Gamification on the Fly

Updated: May 13, 2022

5/5/22

I love to use gamification to make learning more engaging for my students. There are entire books written about gamifying academic content. Below are just a few simple ways I have gamified lessons on the fly that consistently yield high engagement and focused learning time. While some of these ways to gamify take a little prep, most can be ready in 10 minutes or less.


Dice & Cards:

- Students roll dice (or flip over a card from a deck) to determine who speaks first during a small group discussion or who will move to another table to create mixed groups.

Example: Lowest roll speaks first, highest roll speaks last. Lowest roll moves to the table to the right, highest roll to the table to the left.

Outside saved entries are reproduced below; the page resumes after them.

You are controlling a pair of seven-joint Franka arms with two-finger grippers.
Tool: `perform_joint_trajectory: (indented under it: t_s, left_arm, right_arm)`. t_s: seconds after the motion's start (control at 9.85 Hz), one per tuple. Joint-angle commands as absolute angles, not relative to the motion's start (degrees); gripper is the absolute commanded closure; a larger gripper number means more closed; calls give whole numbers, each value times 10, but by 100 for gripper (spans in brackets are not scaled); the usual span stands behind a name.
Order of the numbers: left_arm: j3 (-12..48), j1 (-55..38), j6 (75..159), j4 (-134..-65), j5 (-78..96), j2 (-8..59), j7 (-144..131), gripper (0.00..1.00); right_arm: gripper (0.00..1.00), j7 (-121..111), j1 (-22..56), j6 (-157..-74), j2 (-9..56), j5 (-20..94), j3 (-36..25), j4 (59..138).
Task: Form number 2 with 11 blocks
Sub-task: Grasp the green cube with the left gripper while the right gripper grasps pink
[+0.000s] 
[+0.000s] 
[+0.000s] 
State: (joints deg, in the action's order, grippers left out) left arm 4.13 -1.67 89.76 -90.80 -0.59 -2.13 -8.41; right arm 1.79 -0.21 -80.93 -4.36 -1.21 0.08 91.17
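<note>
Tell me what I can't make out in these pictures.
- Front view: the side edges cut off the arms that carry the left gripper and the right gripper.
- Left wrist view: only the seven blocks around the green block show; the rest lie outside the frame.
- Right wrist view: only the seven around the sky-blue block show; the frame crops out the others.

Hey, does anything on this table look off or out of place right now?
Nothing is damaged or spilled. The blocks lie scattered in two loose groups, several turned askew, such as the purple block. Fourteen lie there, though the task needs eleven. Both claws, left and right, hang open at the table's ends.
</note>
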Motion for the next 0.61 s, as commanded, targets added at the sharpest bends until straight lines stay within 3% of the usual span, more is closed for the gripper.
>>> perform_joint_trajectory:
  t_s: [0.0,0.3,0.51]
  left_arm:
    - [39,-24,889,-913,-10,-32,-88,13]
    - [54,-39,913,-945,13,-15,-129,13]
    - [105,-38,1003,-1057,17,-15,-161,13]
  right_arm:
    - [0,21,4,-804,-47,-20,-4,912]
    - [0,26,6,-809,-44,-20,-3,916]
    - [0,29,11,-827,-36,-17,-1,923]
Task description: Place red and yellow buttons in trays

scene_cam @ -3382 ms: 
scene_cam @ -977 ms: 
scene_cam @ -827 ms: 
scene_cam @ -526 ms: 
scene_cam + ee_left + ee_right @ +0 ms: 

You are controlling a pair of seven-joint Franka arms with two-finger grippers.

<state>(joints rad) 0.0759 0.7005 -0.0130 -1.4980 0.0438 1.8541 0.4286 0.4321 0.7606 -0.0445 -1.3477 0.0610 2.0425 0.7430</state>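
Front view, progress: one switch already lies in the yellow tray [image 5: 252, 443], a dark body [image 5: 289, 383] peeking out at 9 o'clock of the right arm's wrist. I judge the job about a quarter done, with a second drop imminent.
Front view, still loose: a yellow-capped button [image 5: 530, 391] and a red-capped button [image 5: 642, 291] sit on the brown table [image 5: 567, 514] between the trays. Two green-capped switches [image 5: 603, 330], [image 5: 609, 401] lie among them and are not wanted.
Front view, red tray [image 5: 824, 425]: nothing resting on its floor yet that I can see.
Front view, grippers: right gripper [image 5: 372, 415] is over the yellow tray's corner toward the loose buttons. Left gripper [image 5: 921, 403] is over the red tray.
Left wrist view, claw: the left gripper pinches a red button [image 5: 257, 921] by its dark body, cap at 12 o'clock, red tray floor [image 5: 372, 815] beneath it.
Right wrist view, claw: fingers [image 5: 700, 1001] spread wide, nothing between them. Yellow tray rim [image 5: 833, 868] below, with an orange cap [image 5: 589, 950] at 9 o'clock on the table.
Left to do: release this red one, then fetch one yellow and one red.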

- Teachers create a 'key' assigning each number on the die a specific question, sentence frame, math operation, or concept. Each student rolls a die to determine what they need to do.


- Students roll dice to determine which problems they complete on a worksheet, which text selection they read, etc. After students complete their work, they can participate in a jigsaw with students who rolled different numbers.

Example: Roll a 1 and read the biography of Albert Einstein. Roll a 2 and read the

biography of Benjamin Franklin, etc.


- Students flip over a card from a deck and whatever number they flip is the number of sentences they need to write to explain their thinking, how many pieces of evidence they must provide to support a claim during a discussion, the number of examples they need to provide for a math concept, etc.


Wheels:

- Make a wheel on Wheel of Names with the weeks vocabulary words. Students spin the wheel to determine which vocabulary words they should use in context.


- Make wheels for characters, settings, plot points and more. Have students spin each wheel to 'spin a story' they will write. This can also be done for nonfiction topics and typically fewer wheels will be needed. There is a a great wheel for this on Flippity called the Flippity Randomizer.


- Make a wheel with different amounts of time on it. Have a student spin the wheel to determine how long the class has to complete a task. Obviously this gamification strategy only works with selective tasks and content. I've used this in writing, giving students a topic to write about for a given amount of time. Students 'compete' to see who can write the most on the topic at the highest quality in the time they are given. This is a great way to build writing stamina.